◆ WHAT IS NEEDED
As the answer, set down the lines below from the one containing "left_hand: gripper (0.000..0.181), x" through the one containing "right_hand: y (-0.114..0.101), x", exactly and inclusively, and no others.
** INFORMATION PROVIDED follows **
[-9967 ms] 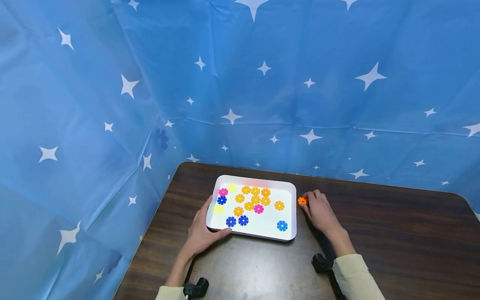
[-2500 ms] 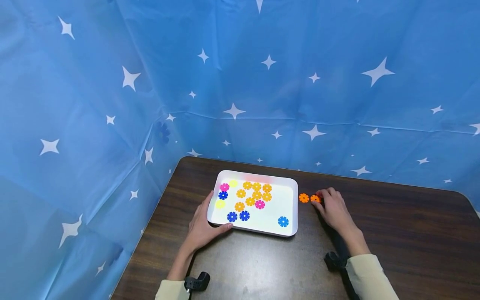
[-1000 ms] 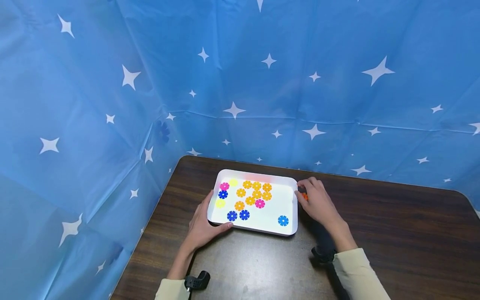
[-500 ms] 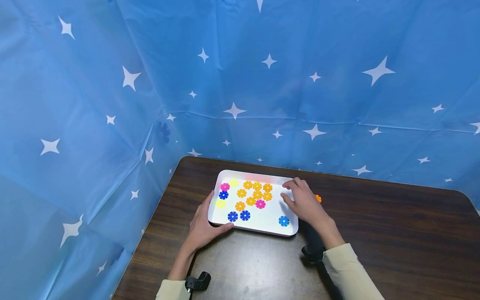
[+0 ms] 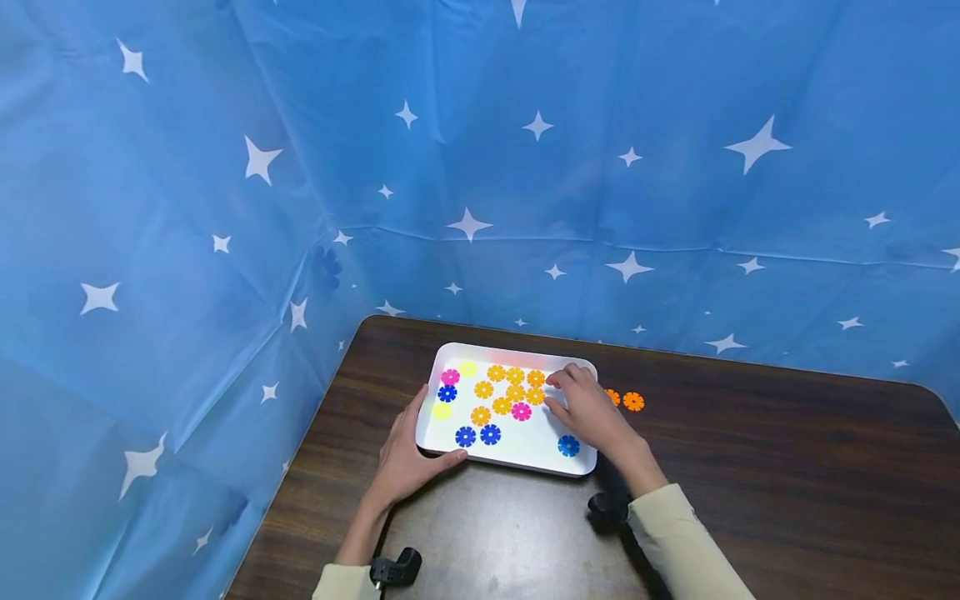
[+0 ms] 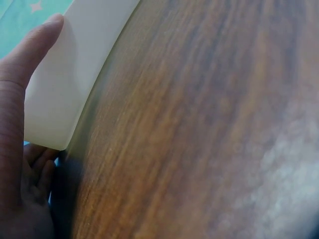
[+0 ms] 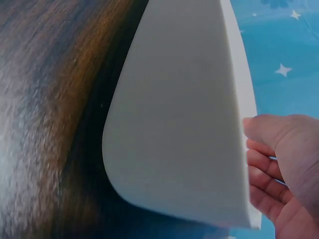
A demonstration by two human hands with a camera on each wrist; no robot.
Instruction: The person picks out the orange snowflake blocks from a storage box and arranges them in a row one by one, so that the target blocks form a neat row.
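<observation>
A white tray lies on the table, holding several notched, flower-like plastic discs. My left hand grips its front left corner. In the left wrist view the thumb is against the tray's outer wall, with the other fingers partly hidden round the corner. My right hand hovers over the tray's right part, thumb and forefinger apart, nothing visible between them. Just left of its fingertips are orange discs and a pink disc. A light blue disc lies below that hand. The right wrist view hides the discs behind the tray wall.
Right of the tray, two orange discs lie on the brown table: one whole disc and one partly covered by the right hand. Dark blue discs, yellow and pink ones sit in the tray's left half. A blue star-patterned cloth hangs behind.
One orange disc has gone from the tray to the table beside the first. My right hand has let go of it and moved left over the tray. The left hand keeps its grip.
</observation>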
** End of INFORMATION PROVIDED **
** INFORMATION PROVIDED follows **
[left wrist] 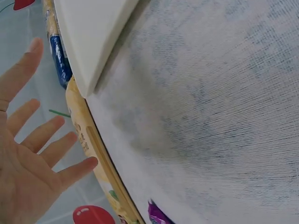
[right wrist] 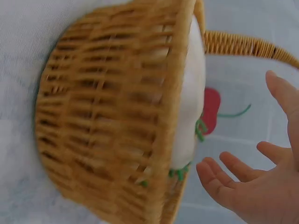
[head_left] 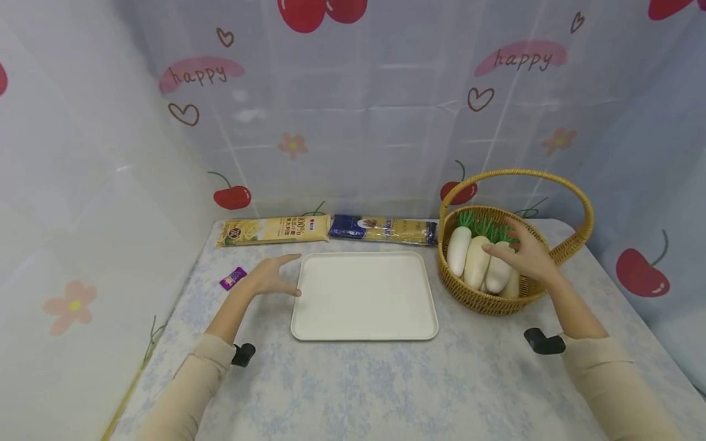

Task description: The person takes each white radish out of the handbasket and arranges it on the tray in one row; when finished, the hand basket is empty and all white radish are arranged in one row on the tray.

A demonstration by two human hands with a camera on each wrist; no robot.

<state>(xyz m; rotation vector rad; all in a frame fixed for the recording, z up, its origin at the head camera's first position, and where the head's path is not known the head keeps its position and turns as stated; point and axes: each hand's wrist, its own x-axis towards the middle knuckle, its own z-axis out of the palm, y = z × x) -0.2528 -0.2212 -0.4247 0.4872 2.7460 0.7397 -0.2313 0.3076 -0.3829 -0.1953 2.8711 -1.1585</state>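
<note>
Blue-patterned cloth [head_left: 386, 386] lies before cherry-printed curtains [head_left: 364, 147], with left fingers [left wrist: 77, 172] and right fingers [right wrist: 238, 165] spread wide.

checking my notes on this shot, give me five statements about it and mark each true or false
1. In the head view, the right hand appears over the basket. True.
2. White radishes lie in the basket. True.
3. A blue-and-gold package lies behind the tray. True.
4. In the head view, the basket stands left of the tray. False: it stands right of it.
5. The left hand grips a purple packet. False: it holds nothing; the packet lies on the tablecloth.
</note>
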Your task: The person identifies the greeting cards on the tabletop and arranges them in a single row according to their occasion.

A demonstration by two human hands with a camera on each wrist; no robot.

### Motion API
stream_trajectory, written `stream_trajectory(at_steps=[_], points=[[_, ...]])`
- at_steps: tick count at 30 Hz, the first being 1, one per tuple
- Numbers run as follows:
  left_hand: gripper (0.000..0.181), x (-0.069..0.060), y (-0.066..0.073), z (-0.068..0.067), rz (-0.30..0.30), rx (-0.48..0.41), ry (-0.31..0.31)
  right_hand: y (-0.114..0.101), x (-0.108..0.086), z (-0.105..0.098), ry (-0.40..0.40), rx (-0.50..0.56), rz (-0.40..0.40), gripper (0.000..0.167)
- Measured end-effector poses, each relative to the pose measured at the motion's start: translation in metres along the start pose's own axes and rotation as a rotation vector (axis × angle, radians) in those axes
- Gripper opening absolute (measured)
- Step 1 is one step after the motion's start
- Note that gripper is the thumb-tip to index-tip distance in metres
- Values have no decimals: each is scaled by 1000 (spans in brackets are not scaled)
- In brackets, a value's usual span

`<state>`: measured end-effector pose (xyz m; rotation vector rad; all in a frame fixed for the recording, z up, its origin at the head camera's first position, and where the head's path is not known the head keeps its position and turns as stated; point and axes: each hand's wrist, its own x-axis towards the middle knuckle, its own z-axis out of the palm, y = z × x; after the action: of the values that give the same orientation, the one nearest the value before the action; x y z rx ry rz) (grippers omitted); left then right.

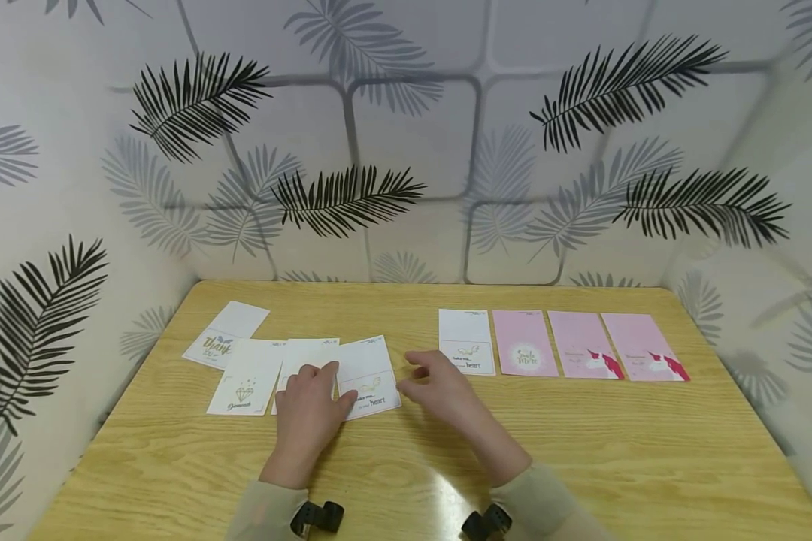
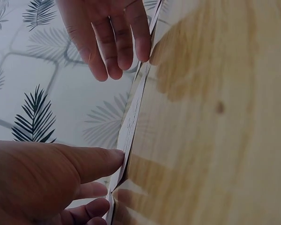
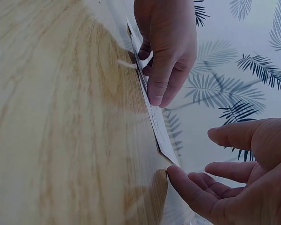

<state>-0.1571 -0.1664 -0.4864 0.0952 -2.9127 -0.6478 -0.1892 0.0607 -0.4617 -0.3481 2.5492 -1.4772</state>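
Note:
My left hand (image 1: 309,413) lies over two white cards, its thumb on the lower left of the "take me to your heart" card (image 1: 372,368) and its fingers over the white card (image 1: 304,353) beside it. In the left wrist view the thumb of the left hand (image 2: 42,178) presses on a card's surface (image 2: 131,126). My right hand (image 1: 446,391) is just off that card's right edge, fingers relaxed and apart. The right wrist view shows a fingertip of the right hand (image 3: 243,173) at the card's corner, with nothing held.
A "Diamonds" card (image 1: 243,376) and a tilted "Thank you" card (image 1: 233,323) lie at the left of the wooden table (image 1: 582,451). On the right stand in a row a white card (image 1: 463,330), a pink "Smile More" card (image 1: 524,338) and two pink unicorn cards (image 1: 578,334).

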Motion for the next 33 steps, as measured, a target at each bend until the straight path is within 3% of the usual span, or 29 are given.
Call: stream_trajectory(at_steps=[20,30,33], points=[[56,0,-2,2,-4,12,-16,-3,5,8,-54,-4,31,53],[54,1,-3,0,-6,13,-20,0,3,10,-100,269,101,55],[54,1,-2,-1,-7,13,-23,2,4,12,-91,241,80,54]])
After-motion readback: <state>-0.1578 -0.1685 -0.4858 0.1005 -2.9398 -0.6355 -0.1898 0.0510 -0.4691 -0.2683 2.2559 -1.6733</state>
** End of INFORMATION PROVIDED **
◆ PROBLEM SOLUTION
  left_hand: gripper (0.000..0.181), x (-0.069..0.060), y (-0.066..0.073), z (-0.068..0.067), rz (-0.30..0.30), rx (-0.48..0.41), ry (-0.31..0.31)
  right_hand: y (-0.114..0.101), x (-0.108..0.086), z (-0.105..0.098), ry (-0.40..0.40), rx (-0.50..0.56), rz (-0.40..0.40), gripper (0.000..0.167)

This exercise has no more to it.